Invariants

  • Election Safety: At most one leader can be elected in a given term. (§5.2)
  • Leader Append-Only: A leader never overwrites or deletes entries in its log; it only appends new entries. (§5.3)
  • Log Matching: If two logs contain an entry with the same index and term, then the logs are identical in all entries up through the given index. (§5.3)
  • Leader Completeness: If a log entry is committed in a given term, then that entry will be present in the logs of the leaders for all higher-numbered terms. (§5.4)
  • State Machine Safety: If a server has applied a log entry at a given index to its state machine, no other server will ever apply a different log entry for the same index. (§5.4.3)

Leader Election

Initiate an Election

  • When servers start up, they begin as followers.

  • A server remains in follower state as long as it receives valid RPCs from a leader or candidate.

  • Leaders send periodic heartbeats (AppendEntries RPCs that carry no log entries) to all followers in order to maintain their authority.

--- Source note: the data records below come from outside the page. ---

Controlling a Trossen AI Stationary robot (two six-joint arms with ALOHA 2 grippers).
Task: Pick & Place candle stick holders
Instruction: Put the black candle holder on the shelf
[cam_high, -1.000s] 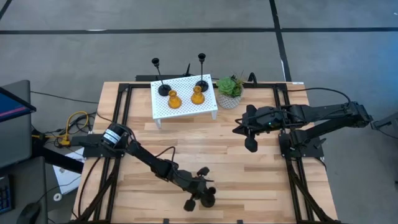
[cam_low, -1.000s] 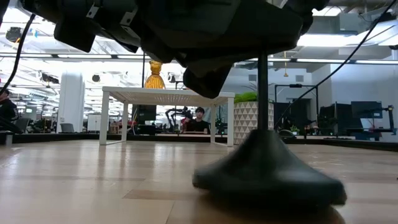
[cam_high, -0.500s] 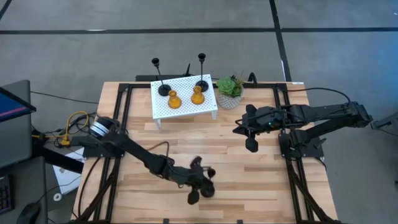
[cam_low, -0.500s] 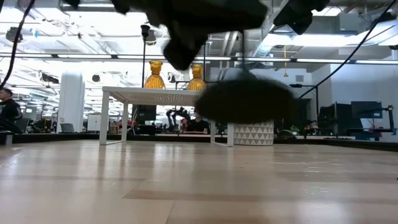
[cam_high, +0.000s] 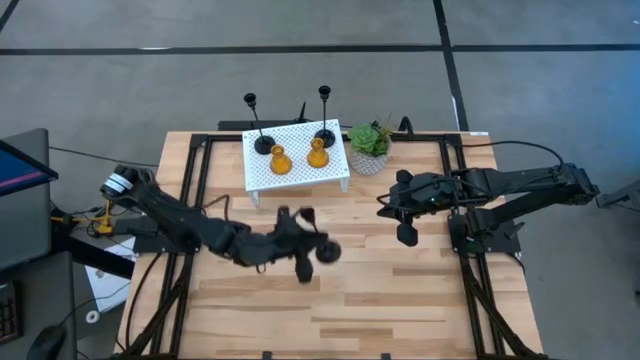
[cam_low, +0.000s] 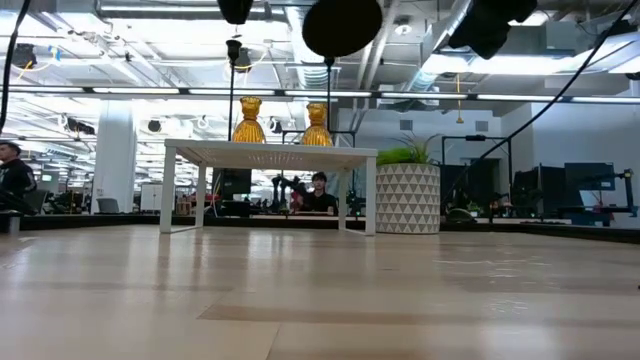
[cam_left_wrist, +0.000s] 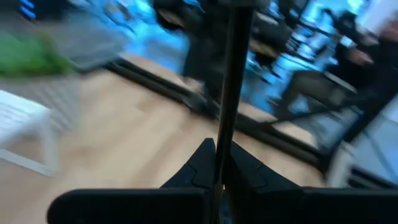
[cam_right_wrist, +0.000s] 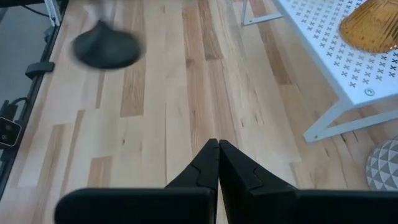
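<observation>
My left gripper (cam_high: 303, 246) is over the middle of the table, shut on a black candle stick holder whose round base (cam_high: 327, 252) shows dark and high in the low view (cam_low: 342, 25). My right gripper (cam_high: 384, 208) is shut and empty over the table's right half. A white perforated stand (cam_high: 297, 170) at the far edge carries two black holders (cam_high: 263, 143) (cam_high: 325, 133) and two amber cone-shaped holders (cam_high: 279, 160) (cam_high: 318, 153), each standing on its base. My left gripper pinches the holder's thin stem (cam_left_wrist: 225, 134) between its two shut fingers (cam_left_wrist: 199, 168), which lie across it. The holder is lifted clear of the table and tilted, its base toward the table's right.
A green potted plant (cam_high: 369, 145) in a patterned pot stands right of the white stand. Bare wood lies between the stand and the near edge. A person (cam_low: 320, 195) sits in the room beyond the table.
My left gripper has carried the black holder from near the table's near edge, up and toward the far edge and the white stand. The holder, which stood on its base on the wood, is now lifted clear and tipped.
</observation>
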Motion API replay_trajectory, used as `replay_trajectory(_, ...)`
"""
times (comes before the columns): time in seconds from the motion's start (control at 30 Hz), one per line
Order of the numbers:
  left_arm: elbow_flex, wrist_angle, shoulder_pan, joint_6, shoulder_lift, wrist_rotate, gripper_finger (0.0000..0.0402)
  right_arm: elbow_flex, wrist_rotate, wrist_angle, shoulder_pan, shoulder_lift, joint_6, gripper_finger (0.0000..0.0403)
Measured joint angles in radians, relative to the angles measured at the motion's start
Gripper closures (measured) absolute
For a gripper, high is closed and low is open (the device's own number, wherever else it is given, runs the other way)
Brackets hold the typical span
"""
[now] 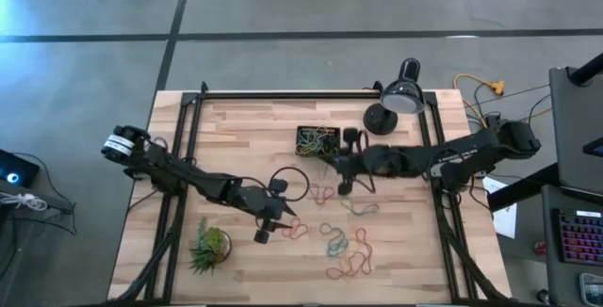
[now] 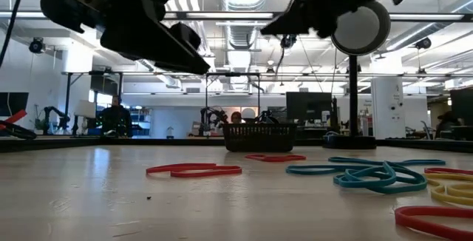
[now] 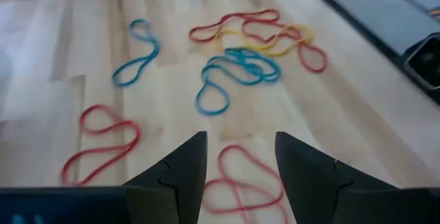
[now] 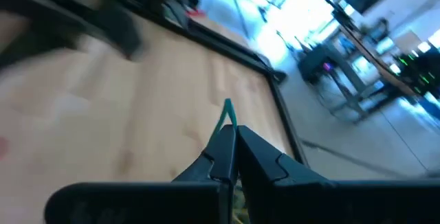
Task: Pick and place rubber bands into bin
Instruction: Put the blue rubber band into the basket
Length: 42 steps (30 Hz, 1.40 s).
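Bands [image 1: 344, 246] — thin, limp loops in red, blue, green and yellow — lie loose on the bench [image 1: 245, 128], lower centre to lower right of the high view. Most are pulled into long ovals or figure-eights, with no common direction. In the low view a red one [image 2: 194, 170] lies flat left of centre, its long axis across the frame; a blue tangle [image 2: 369, 174] sits to its right.

Bin [image 1: 317, 140] — small, black, slotted walls — stands upper centre of the high view, long axis across the frame, with several coloured bands inside. No writing can be read on any item.

Left gripper [image 1: 268, 228] is lower centre in the high view, above the bench at the left edge of the band scatter. Jaws stand apart, nothing between them; the left wrist view shows a red band [image 3: 244, 179] on the wood beyond the gap.

Right gripper [image 1: 341, 188] is just below and right of the bin. Jaws are closed, pinching a green band [image 4: 227, 116] that pokes out past the tips.
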Motion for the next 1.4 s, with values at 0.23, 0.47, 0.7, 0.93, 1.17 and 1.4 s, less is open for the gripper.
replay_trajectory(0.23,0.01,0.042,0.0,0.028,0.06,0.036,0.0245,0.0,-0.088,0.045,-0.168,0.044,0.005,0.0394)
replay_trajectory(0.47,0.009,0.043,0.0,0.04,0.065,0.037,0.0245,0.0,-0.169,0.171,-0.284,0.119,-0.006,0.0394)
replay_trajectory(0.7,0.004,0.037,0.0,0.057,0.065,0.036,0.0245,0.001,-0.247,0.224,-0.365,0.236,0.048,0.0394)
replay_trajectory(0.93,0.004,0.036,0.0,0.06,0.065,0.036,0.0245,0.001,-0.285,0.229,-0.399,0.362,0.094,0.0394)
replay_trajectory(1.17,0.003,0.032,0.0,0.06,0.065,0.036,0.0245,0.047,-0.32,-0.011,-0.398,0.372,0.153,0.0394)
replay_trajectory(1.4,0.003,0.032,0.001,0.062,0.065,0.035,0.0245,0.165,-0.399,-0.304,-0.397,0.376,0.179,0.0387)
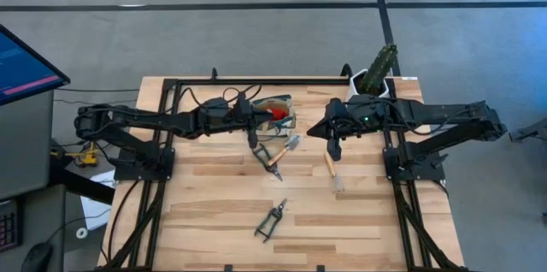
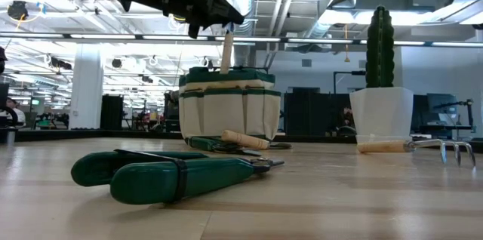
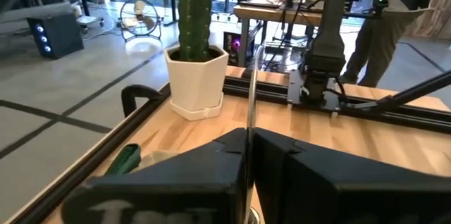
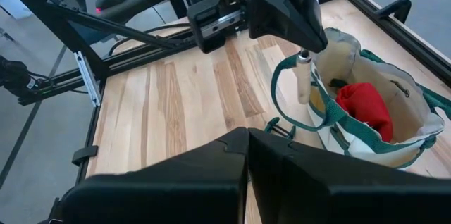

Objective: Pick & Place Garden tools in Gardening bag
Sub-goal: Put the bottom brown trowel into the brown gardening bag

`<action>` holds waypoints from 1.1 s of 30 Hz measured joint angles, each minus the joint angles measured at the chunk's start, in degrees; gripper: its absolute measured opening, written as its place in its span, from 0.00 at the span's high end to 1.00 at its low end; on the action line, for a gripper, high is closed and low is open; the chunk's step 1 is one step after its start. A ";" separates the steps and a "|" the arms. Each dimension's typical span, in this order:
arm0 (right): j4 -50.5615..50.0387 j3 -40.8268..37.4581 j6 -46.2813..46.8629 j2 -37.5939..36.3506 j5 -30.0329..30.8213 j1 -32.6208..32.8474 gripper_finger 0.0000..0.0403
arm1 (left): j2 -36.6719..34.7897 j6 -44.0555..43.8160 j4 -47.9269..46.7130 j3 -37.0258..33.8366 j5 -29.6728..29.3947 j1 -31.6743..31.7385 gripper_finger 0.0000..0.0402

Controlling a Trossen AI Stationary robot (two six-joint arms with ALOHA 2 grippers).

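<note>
Thin wood-handle tool (image 4: pixel 303 79) is hanging up in the air, pointing straight down, w/ its wood end low. L gripper (image 4: pixel 306 44) is pinching its thin metal top tight, fingers closed on it. It is reaching in from the left side & hanging right over the near edge of the gardening bag (image 2: pixel 226 112). In the low view the tool's bottom end is hiding behind the bag's green rim, so can't tell if it is touching anything inside.

The bag is standing upright near the back middle of the table (image 1: pixel 214 186), mouth open. A red-head tool (image 4: pixel 363 108) is lying inside it.

Just in front of the bag, a trowel (image 1: pixel 275 157) is lying flat on the wood. Pruning shears (image 1: pixel 271 221) are lying well apart from it, nearer the front edge, blades closed.

More to the right, R gripper (image 1: pixel 335 148) is hanging over the table w/ fingers shut & holding nothing. A fork tool (image 1: pixel 331 172) w/ a wood handle is lying right by its tip; can't tell if they are touching.

Behind the R arm, a cactus (image 1: pixel 379 65) is standing in a white pot at the back edge.
</note>
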 joint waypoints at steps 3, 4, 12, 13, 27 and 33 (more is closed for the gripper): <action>0.00 0.00 0.00 0.00 0.02 0.00 1.00 | 0.47 0.00 0.13 0.06 0.00 0.00 1.00; 0.00 0.00 0.00 0.00 0.02 0.00 1.00 | 0.85 0.00 0.00 0.07 0.00 0.00 1.00; 0.00 0.00 -0.02 0.00 1.47 0.00 1.00 | 3.90 1.27 0.79 0.07 -4.95 0.00 1.00; 0.00 0.00 -0.02 0.00 1.49 0.00 1.00 | 3.93 1.82 0.71 0.07 -5.82 0.01 1.00; 0.00 0.00 0.20 0.00 1.51 0.00 1.00 | 3.82 1.17 6.10 0.07 -3.88 1.84 1.00; 0.00 0.00 0.17 0.00 1.51 0.00 1.00 | 3.84 1.73 4.82 0.07 -3.68 1.98 1.00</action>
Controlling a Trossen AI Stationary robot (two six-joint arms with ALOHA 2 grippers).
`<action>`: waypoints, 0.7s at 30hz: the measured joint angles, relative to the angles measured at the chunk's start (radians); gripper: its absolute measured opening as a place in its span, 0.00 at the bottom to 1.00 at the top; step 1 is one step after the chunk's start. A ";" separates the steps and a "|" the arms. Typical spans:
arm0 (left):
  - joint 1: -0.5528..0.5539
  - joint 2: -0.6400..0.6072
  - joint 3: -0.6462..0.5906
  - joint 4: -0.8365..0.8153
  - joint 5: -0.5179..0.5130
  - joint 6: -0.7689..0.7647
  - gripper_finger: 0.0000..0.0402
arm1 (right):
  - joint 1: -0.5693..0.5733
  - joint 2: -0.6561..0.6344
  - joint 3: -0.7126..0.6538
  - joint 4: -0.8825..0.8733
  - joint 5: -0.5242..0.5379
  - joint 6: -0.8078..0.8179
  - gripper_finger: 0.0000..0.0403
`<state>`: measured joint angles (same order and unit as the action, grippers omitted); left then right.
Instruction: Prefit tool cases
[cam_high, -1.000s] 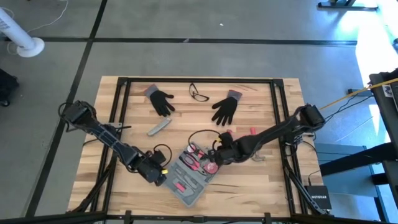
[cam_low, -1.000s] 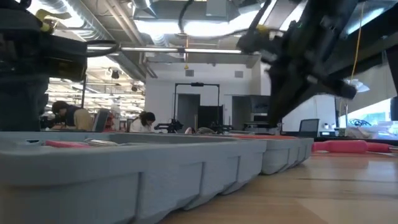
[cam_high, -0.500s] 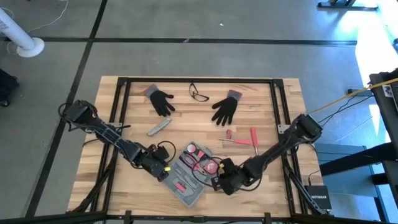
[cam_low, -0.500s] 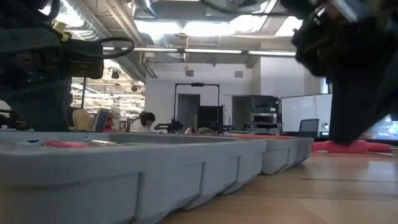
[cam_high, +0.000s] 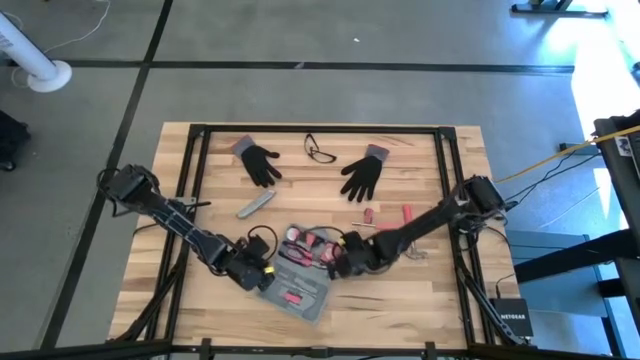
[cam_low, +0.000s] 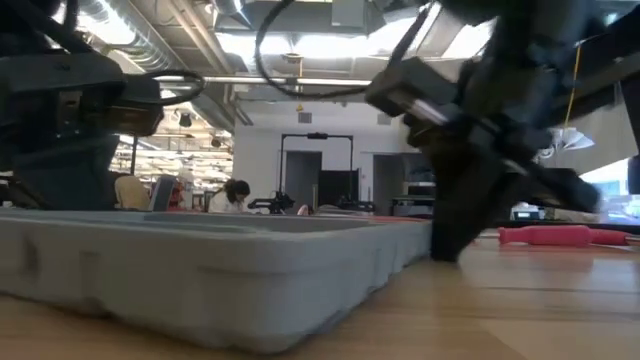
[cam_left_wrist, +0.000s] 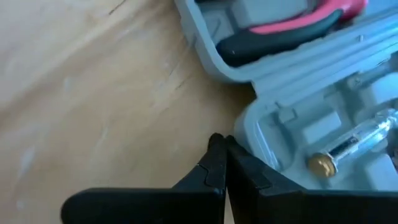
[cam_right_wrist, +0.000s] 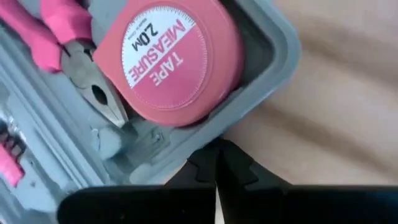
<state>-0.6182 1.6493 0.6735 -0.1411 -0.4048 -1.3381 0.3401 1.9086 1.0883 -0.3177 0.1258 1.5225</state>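
Blue-grey rigid plastic tool case (cam_high: 300, 272) near table's front edge; left gripper (cam_high: 262, 276) and right gripper (cam_high: 338, 262), both closed empty, flank it. Light, slippery: push rims.

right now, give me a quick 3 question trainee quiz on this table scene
1. True or false: both grippers are shut, pressing against the tool case.
2. Which pink item sits in the case corner by the right gripper? A tape measure, B hammer, C glove.
3. How many black gloves lie on the table?

Key: 1 true: the left gripper is shut at the case's edge too. 2 A, the tape measure. 3 two.
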 joint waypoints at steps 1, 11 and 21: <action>-0.011 0.000 0.000 0.000 -0.019 -0.037 0.00 | -0.024 0.001 0.006 -0.005 -0.004 -0.037 0.00; -0.053 0.005 0.000 0.049 -0.096 -0.203 0.00 | -0.200 0.004 0.032 0.105 0.051 -0.224 0.00; -0.056 -0.010 0.003 -0.008 -0.088 -0.153 0.00 | -0.195 -0.009 0.035 0.105 -0.028 -0.249 0.00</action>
<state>-0.6743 1.6395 0.6766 -0.1489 -0.4924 -1.4912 0.1455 1.8999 1.1233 -0.2126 0.0979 1.2739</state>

  • If a follower receives no communication over a period of time called the election timeout, then it assumes there is no viable leader and begins an election to choose a new leader.

  • To begin an election, a follower increments its current term and transitions to candidate state.

  • It then votes for itself and issues RequestVote RPCs in parallel to each of the other servers in the cluster.

  • A candidate continues to be a candidate until one of three things happens:

    • it wins the election
      • receives votes from a majority of the servers in the full cluster for the same term.
    • another server establishes itself as leader
      • When waiting for vote, some may have already become leader (or previous leader came back to live)
      • restriction: If the leader’s term (included in its RPC) is at least as large as the candidate’s current term
    • a period of time goes by with no winner.
      • timeout and start new RPC
      • uses randomized election timeouts

Vote Process

  • Guarantees:

    • all the committed entries from previous terms are present on each new leader from the moment of its election
      • log entries only flow in one direction, from leaders to followers, and leaders never overwrite existing entries in their logs.
  • A candidate must contact a majority of the cluster in order to be elected

  • Each server will vote for at most one candidate in a given term, on a first-come-first-served basis

  • up to date: compare the index and term of the last entries in the logs.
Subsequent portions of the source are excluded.